Priorities

by Lindy Davies

There’s an ongoing conversation, that flares up periodically, over what things are or aren’t properly “Georgist.” How big is our tent? What kinds of coalition-building would be fruitful — or distracting? What sorts of attention should we be fawning over, or forgetting about?

On the one hand there the friendly folk who think just about everything is Georgist, because, what the heck, it all happens on land. They set their Google Alerts to “natural resources,” “sprawl” or “land reform” and sit back smiling as hundreds of people ask something resembling the right questions.

Then there is the contingent (and not all of them are over 65) who believe we really had better stick with Henry George’s Exact Words, because we can’t go wrong there.
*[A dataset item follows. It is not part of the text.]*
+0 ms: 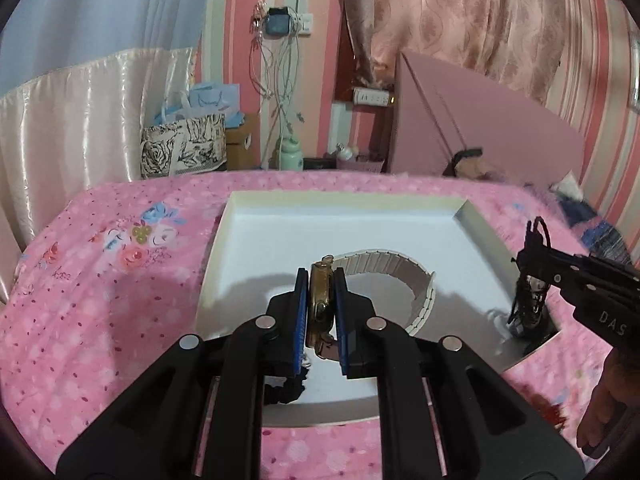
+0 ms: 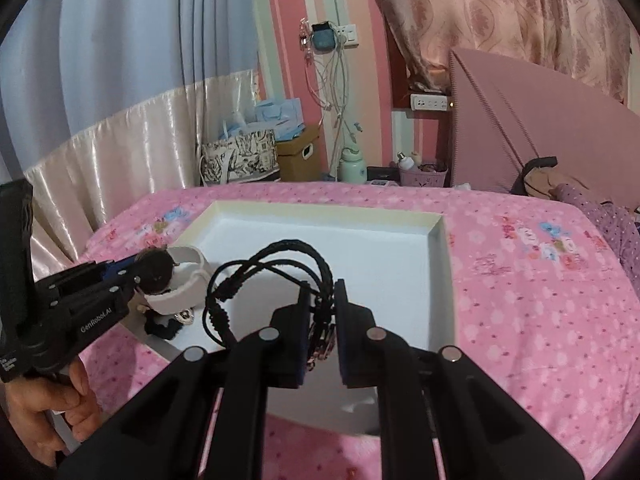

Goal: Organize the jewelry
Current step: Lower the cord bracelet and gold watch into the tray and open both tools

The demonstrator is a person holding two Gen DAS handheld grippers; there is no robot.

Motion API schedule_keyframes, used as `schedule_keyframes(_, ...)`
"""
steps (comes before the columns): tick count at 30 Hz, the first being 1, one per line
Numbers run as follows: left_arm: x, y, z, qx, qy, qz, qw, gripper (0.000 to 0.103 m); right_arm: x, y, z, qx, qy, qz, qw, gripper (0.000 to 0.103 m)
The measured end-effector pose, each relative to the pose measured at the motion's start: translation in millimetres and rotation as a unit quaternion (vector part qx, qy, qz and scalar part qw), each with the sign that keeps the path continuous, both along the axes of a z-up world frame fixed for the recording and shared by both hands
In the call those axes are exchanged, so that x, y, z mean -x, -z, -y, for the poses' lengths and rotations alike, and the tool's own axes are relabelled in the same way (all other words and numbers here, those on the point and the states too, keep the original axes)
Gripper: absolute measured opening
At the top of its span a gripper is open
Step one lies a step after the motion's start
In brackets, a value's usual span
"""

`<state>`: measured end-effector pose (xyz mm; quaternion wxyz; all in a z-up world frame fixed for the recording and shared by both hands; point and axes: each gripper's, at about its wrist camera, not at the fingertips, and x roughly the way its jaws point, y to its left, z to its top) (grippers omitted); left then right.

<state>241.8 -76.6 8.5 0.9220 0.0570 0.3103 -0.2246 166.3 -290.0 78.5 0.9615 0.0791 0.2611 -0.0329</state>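
Observation:
A shallow white tray [image 1: 344, 204] lies on the pink bed. My left gripper [image 1: 321, 276] is shut on a gold-cased watch [image 1: 319, 300] with a white link strap [image 1: 404, 276], held over the tray's near left part. In the right wrist view the same watch [image 2: 176, 280] shows at the left, above a small dark piece [image 2: 162, 326] lying in the tray. My right gripper [image 2: 322, 292] is shut on a black braided cord bracelet [image 2: 280, 268], held over the tray [image 2: 436, 240]. In the left wrist view the bracelet [image 1: 528, 300] hangs from the right gripper near the tray's right rim.
The pink floral bedsheet [image 1: 100, 280] surrounds the tray. A person's arm in purple [image 2: 592, 208] lies at the bed's far right. Bags, a cardboard box [image 2: 298, 156] and a bottle stand beyond the bed by the wall. A pink headboard [image 2: 540, 120] stands at the right.

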Motion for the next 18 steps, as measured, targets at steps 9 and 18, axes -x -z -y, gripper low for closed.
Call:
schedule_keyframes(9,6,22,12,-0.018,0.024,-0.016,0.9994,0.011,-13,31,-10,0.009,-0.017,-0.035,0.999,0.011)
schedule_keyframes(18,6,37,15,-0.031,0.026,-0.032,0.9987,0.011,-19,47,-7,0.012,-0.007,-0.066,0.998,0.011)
The argument tends to get shrill when, in times of crisis and opportunity, people seek financial support for their efforts. When the enormity of our task is compared with the modesty of our accomplishment, many avenues of “failure” are opened to criticism: We spread ourselves too thin, trying to be “Green Geoists.” We ridiculously insist on defining the modern economy in 19th-century crank terms. How much rent is there? We don’t know! We can’t even seem to decide whether or not to throw the rent in the sea!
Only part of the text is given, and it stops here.